[Work instruction] Within the material below, find each line bearing the word "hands" and present it.

[Data excerpt]
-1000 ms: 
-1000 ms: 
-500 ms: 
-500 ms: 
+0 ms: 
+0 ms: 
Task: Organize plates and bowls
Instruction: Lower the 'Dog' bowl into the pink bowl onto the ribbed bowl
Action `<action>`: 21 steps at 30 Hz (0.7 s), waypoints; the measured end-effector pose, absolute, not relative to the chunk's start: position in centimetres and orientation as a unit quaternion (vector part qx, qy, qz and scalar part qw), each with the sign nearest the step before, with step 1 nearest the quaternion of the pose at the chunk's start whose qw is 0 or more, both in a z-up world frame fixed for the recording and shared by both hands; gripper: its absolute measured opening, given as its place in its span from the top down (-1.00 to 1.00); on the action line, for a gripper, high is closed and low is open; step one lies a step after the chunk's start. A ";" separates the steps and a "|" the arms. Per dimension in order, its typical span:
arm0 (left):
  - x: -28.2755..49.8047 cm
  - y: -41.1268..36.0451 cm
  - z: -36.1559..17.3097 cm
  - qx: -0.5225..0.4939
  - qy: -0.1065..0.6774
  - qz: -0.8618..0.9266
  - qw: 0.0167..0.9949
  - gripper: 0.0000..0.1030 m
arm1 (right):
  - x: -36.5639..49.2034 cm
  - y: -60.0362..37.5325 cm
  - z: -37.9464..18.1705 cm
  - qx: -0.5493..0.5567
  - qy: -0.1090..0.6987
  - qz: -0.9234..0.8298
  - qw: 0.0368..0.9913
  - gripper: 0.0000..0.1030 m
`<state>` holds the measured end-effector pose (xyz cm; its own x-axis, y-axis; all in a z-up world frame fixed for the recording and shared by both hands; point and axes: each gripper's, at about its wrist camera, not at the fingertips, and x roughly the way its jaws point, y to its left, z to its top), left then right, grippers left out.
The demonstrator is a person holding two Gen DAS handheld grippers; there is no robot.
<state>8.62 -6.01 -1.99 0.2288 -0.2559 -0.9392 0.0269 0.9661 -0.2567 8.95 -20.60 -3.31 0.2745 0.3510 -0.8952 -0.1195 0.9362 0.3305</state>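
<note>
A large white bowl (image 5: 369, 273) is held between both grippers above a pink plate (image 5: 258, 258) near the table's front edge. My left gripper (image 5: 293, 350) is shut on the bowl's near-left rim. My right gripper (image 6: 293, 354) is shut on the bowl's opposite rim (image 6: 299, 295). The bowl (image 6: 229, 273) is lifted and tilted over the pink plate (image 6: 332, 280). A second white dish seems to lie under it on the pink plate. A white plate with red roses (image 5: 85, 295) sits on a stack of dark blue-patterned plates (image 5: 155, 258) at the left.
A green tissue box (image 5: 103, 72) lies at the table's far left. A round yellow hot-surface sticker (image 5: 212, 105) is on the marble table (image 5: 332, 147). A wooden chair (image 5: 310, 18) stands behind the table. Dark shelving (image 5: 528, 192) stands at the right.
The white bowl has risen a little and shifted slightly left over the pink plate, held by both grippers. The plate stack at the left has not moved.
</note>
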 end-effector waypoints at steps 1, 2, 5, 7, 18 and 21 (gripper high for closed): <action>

[Solution for this task]
Action `<action>`: 21 steps at 30 Hz (0.7 s), waypoints; the measured end-effector pose, absolute, not relative to the chunk's start: position in centimetres and orientation as a unit quaternion (vector part qx, qy, qz and scalar part qw), each with the sign nearest the step before, with step 1 nearest the quaternion of the pose at the chunk's start whose qw is 0 or more, both in a z-up world frame fixed for the recording and shared by both hands; gripper: its absolute measured opening, given as its place in its span from the top down (-1.00 to 1.00); on the action line, for a gripper, high is closed and low is open; step one lies a step after the chunk's start. A ";" separates the steps and a "|" the arms. Per dimension in order, its typical span:
`<state>` holds the measured end-effector pose (xyz cm; its own x-axis, y-axis; all in a z-up world frame fixed for the recording and shared by both hands; point and axes: each gripper's, at about its wrist camera, not at the fingertips, and x roughly the way its jaws point, y to its left, z to its top), left then right, grippers left out.

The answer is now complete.